# What needs to be done:
Go to the line holding "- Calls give" in the data below. Return it and each line after it through the last, exactly, and skip the pictures.

****

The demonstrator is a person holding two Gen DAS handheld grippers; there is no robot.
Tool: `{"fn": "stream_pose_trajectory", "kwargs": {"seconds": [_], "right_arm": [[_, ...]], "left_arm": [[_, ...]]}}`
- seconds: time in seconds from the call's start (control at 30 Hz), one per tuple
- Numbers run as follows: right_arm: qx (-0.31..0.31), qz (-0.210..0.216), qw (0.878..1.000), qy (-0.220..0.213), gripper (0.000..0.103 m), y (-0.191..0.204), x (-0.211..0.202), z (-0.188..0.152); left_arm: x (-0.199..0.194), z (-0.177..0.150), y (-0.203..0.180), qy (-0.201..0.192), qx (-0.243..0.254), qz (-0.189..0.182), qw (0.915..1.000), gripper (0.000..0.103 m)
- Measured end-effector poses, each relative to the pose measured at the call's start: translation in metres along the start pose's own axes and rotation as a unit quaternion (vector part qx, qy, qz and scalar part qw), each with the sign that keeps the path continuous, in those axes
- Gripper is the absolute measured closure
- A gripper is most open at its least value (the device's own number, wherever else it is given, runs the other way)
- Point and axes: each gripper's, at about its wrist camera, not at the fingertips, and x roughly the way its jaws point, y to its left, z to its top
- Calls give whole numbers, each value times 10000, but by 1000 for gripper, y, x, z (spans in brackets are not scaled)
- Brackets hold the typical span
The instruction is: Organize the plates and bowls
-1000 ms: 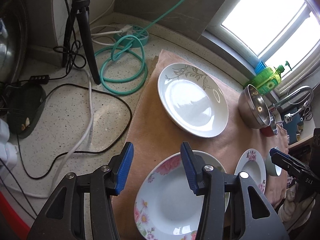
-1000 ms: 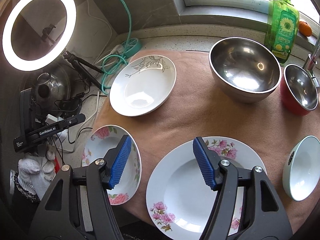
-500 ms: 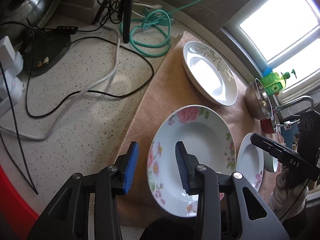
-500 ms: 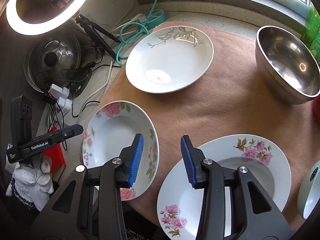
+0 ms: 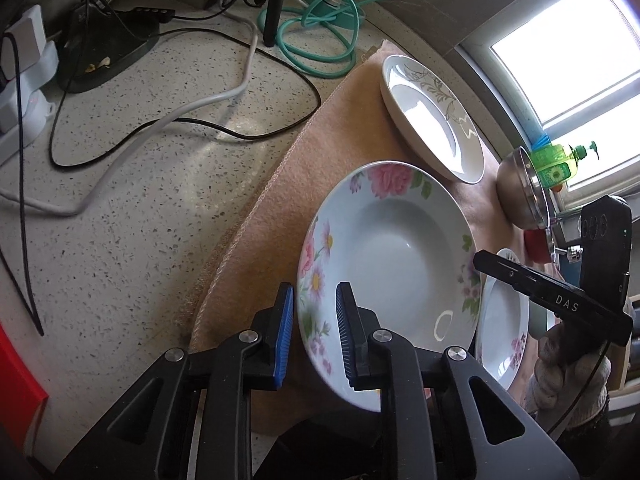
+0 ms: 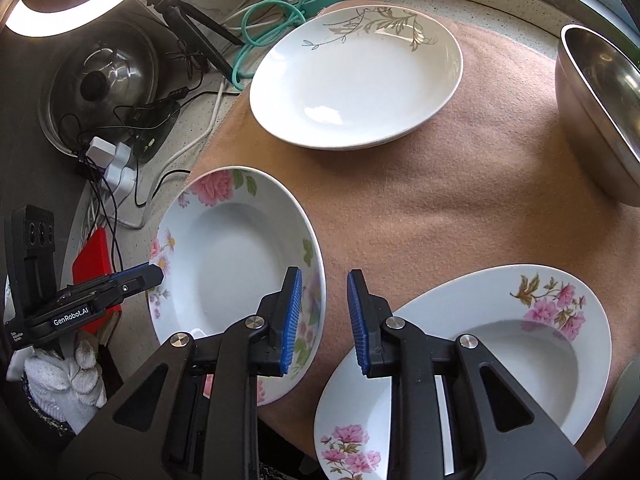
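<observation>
A small floral deep plate [image 5: 384, 264] lies on the tan cloth [image 5: 280, 216]. My left gripper [image 5: 314, 336] is open with a narrow gap, its jaws astride the plate's near-left rim. In the right wrist view this plate [image 6: 236, 256] sits left, with my left gripper [image 6: 152, 274] at its left edge. My right gripper [image 6: 322, 320] is open, over the cloth between that plate and a larger floral plate [image 6: 520, 344]. A white plate with a gold leaf pattern [image 6: 356, 76] lies further back. A large steel bowl [image 6: 600, 112] stands at the right.
Cables, a green hose [image 5: 316, 40], a tripod leg [image 5: 276, 4] and a power strip [image 5: 24, 80] lie on the speckled counter to the left. A green soap bottle [image 5: 556, 164] and a red-and-steel bowl [image 5: 538, 240] stand by the window. A pot lid [image 6: 100, 80] lies at the far left.
Both grippers have lowered and narrowed their jaws. My left gripper has moved onto the small floral plate's rim. My right gripper has shifted left, toward the gap between the two floral plates.
</observation>
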Motion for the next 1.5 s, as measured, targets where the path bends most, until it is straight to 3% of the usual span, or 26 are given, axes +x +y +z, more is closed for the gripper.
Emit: {"fn": "stream_pose_trajectory", "kwargs": {"seconds": [0.37,0.83,1.5], "right_arm": [[56,116,9998,126,91,2,11,2],[202,35,9997,90,91,2,8,0],[792,28,9954,-547,91,-25,-57,-20]], "left_arm": [[4,0,1,57,45,45,10000,90],[3,2,-4,42,126,101,9999,90],[-7,17,-51,-92,657,-113,9977,90]]}}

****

# Response:
- Calls give whole numbers, each value times 10000, but by 1000 for gripper, y, x, z (spans in brackets are not scaled)
- Brackets hold the typical span
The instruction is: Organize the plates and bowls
-1000 ms: 
-1000 ms: 
-500 ms: 
-500 ms: 
+0 ms: 
+0 ms: 
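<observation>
A small floral deep plate [image 5: 384, 264] lies on the tan cloth [image 5: 280, 216]. My left gripper [image 5: 314, 336] is open with a narrow gap, its jaws astride the plate's near-left rim. In the right wrist view this plate [image 6: 236, 256] sits left, with my left gripper [image 6: 152, 274] at its left edge. My right gripper [image 6: 322, 320] is open, over the cloth between that plate and a larger floral plate [image 6: 520, 344]. A white plate with a gold leaf pattern [image 6: 356, 76] lies further back. A large steel bowl [image 6: 600, 112] stands at the right.
Cables, a green hose [image 5: 316, 40], a tripod leg [image 5: 276, 4] and a power strip [image 5: 24, 80] lie on the speckled counter to the left. A green soap bottle [image 5: 556, 164] and a red-and-steel bowl [image 5: 538, 240] stand by the window. A pot lid [image 6: 100, 80] lies at the far left.
Both grippers have lowered and narrowed their jaws. My left gripper has moved onto the small floral plate's rim. My right gripper has shifted left, toward the gap between the two floral plates.
</observation>
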Motion for the next 1.5 s, as measured, targets where the path bends most, until it is straight to 3% of the usual span, or 26 are given, axes +x +y +z, more is closed for the gripper.
Emit: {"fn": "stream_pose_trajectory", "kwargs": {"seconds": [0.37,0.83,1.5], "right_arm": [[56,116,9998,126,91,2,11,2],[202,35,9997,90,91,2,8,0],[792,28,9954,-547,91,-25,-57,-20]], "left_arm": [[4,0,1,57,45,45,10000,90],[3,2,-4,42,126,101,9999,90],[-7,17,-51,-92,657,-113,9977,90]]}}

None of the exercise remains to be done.